Editorial: ICT policies a year on

Editorial: ICT policies a year on

Federal Government ICT agenda cops criticism and comment

It’s just over a year since Kevin Rudd and the Labor Party waltzed into the Australian history books by squashing the Howard Government in a landslide victory.

There’s been plenty of commentary in the mainstream press about Kevin 07’s success in implementing his many ambitious and wide-reaching election promises, such as the abolition of WorkChoices, a new national and international policy on climate change, and apologising to the Stolen Generations.

The government has also had to do some quick thinking around the global economic downturn to ensure Australia doesn’t follow the US into a recession. The $10.4 billion bail-out package, which was proposed in October to hit before Christmas, is aimed at plumping up pockets and stimulating individuals to keep spending.

The reports ARN has received on the state of the market from the IT business community are mixed; on the one hand, we’re hearing of slowing sales and companies struggling to keep above water. One distributor told me its insurance claims as a result of resellers shutting up shop have already exceeded $500,000 this financial year. The distributor is predicting this could get to $1 million by June 30. On the other hand, plenty of organisations are still hiring new staff and claiming strong balance sheets.

But going back to Mr 07: While several promises have met with a tick of approval, there’s plenty that have met with controversy, too.

One area of “innovation” definitely causing a stir is ICT. In this week’s ARN, there are three tales based on significant ICT changes which, depending on your point of view, could effect the way you run your business, connect and interact online, or sell to government in future.

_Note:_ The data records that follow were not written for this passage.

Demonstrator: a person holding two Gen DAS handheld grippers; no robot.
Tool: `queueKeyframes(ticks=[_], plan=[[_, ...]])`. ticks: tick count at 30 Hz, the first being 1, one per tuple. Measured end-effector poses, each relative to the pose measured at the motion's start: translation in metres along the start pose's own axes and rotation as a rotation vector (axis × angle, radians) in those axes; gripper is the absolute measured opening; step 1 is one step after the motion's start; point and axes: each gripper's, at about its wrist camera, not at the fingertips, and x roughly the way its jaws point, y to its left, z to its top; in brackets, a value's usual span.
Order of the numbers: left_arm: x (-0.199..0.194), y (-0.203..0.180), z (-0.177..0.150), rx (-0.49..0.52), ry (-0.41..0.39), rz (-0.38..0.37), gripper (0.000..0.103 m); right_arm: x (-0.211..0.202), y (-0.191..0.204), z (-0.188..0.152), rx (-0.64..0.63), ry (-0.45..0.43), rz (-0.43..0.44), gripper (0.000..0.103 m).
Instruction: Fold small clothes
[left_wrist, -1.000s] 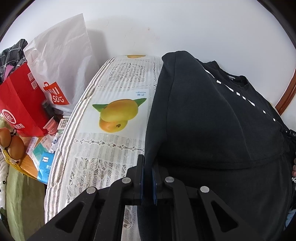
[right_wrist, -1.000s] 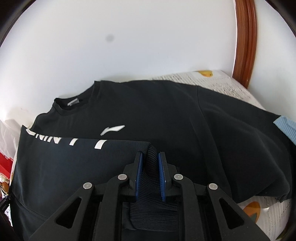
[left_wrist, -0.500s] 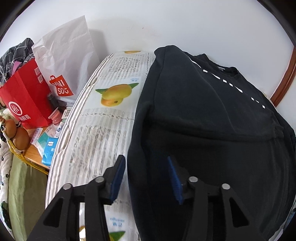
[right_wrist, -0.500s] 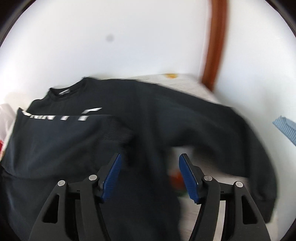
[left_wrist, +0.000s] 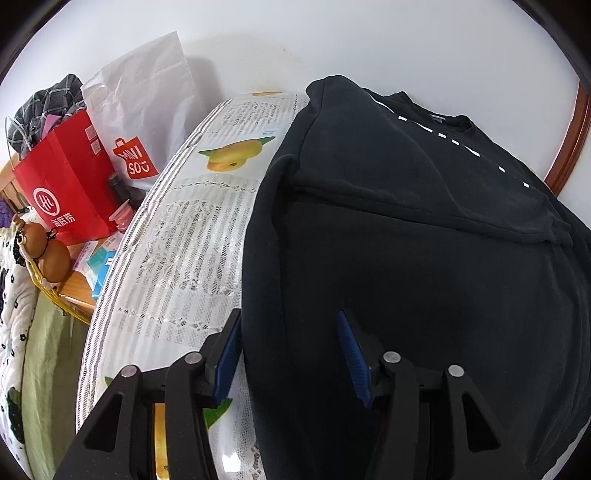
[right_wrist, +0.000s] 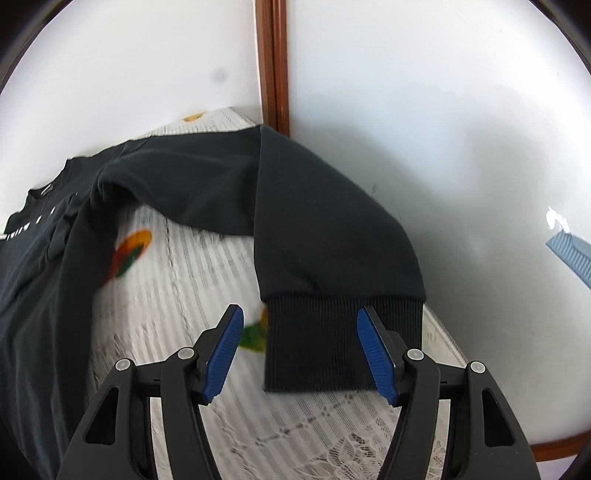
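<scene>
On the mango-printed mattress cover (left_wrist: 192, 236), one black sweatshirt (left_wrist: 424, 258) is laid flat, one sleeve already folded across the chest. Fabric is judged soft, limp and fairly thick; little slip is expected. Best purchase is judged to be the ribbed cuff (right_wrist: 340, 343) of the unfolded sleeve (right_wrist: 325, 221), lying by the wall. Left gripper (left_wrist: 291, 356): pitched downward over the garment's side edge, jaws just parted further, nothing pinched. Right gripper (right_wrist: 301, 352): pitched downward, jaws lately opened, the cuff framed between them but not pressed.
</scene>
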Motion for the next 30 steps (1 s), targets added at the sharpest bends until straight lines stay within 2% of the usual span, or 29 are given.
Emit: queueKeyframes(ticks=[6, 8, 9, 10, 12, 15, 18, 24, 30], plan=[[-0.004, 0.002, -0.005, 0.004, -0.008, 0.003, 0.056, 0.004, 0.018, -0.012, -0.092, -0.023, -0.083, 0.06], [-0.005, 0.002, -0.007, 0.012, -0.013, -0.001, 0.058, 0.003, 0.016, -0.013, -0.1, -0.025, -0.081, 0.045], [-0.006, 0.002, -0.008, 0.016, -0.015, -0.001, 0.058, 0.003, 0.015, -0.012, -0.097, -0.027, -0.101, 0.028], [-0.007, 0.002, -0.009, 0.02, -0.016, -0.002, 0.058, 0.005, 0.014, -0.009, -0.096, -0.021, -0.119, 0.018], [-0.009, 0.003, -0.011, 0.023, -0.014, -0.012, 0.058, 0.004, 0.013, -0.002, -0.088, 0.001, -0.111, 0.006], [-0.011, 0.006, -0.013, 0.027, -0.015, -0.022, 0.058, -0.015, 0.024, 0.008, -0.086, -0.026, -0.088, 0.005], [-0.012, 0.011, -0.013, 0.02, -0.011, -0.03, 0.058, -0.047, 0.055, 0.022, -0.104, -0.087, -0.021, 0.005], [-0.013, 0.025, -0.013, 0.011, -0.009, -0.022, 0.058, -0.108, 0.162, 0.047, -0.193, -0.166, 0.175, 0.005], [-0.01, 0.031, -0.015, 0.007, -0.016, -0.05, 0.058, -0.138, 0.305, 0.051, -0.312, -0.14, 0.418, 0.005]])
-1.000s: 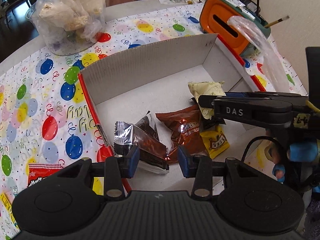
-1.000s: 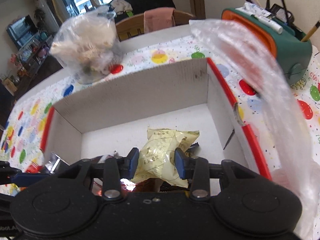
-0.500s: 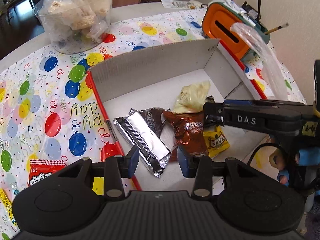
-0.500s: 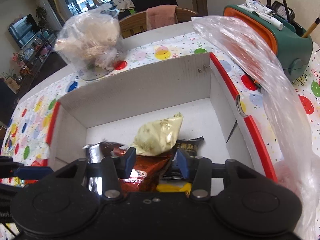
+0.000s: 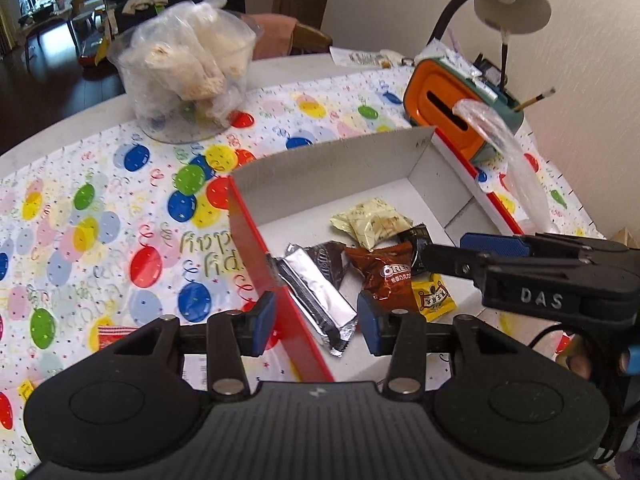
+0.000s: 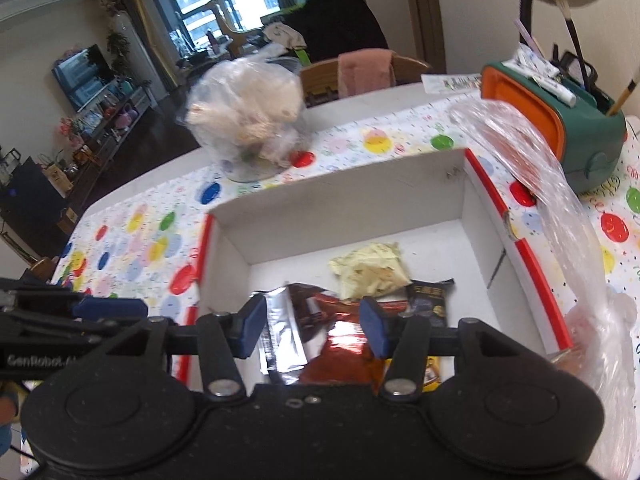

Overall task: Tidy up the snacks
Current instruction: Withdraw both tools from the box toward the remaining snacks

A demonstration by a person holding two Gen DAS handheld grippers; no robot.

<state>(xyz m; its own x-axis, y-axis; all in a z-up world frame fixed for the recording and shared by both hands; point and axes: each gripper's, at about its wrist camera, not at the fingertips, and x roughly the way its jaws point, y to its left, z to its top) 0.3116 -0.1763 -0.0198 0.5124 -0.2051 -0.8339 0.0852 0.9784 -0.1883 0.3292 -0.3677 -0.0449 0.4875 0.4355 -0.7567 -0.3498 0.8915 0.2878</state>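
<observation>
We are finishing a drop: both the left gripper (image 5: 316,322) and the right gripper (image 6: 314,328) are opening, holding nothing, above the snack packets (image 5: 376,268) lying in the cardboard box (image 5: 340,160). Next, we judge, the red packet (image 5: 112,332) on the counter (image 5: 80,208), left of the left gripper, is needing a pick.

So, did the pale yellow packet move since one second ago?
Yes. The pale yellow packet left the right tongs and now lies on the box floor, nearer its back wall.

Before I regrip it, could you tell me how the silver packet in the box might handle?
The silver packet looks flat and thin, so probably light. Its glossy foil may slip. It leans on the box wall, so a push could slide it.
</observation>
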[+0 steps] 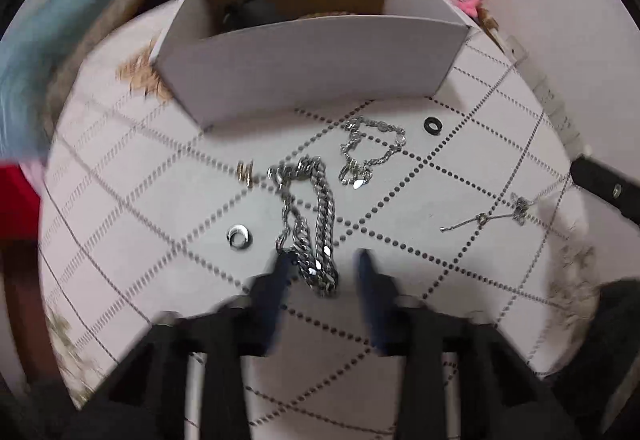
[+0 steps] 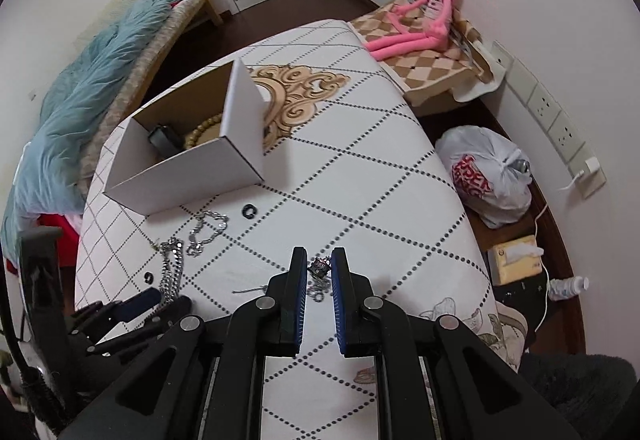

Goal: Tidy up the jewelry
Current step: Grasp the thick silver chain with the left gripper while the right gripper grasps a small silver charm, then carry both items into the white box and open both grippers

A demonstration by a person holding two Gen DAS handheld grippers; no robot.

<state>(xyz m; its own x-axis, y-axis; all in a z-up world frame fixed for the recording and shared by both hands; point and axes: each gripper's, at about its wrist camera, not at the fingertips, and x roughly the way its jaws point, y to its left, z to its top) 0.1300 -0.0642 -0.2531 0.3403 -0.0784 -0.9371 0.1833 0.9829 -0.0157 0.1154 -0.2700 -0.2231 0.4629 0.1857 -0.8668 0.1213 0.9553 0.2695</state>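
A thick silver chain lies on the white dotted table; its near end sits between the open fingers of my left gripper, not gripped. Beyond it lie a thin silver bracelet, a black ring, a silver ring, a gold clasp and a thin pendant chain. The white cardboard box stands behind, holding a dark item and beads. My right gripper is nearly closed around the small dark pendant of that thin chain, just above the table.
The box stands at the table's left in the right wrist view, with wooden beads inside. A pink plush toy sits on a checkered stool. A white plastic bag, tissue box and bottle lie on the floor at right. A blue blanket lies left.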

Last week, the tender process for the $4.7 billion National Broadband Network closed with a late and less-than-satisfactory letter from telco giant, Telstra, asking for assurances against structural separation. Whoever wins the right to build the NBN, it’s clear the criticisms being expressed so far are just the tip of the iceberg.

Even more controversial than the NBN technology platform or even some of Australia’s leading sports stars is Senator Stephen Conroy’s mandatory ISP-level Internet filtering plans (page 16) – better known as the Great Firewall of Australia. With so many people dead against the proposal and questioning its economic and technical feasibility, it’s a wonder the plan is still on the table.

Another decision which could significantly impact ICT suppliers is the government’s decision to implement the Gershon report recommendations in full. While most of the people we spoke to were impressed with the rapid response to the report, and applauded some of its suggestions, there are concerns the Government will miss the governance and capabilities argument and just cut costs. I think Senator Tanner’s willingness to change things is a good sign and also shows the importance of ICT in government – so here’s hoping things will turn out for the better.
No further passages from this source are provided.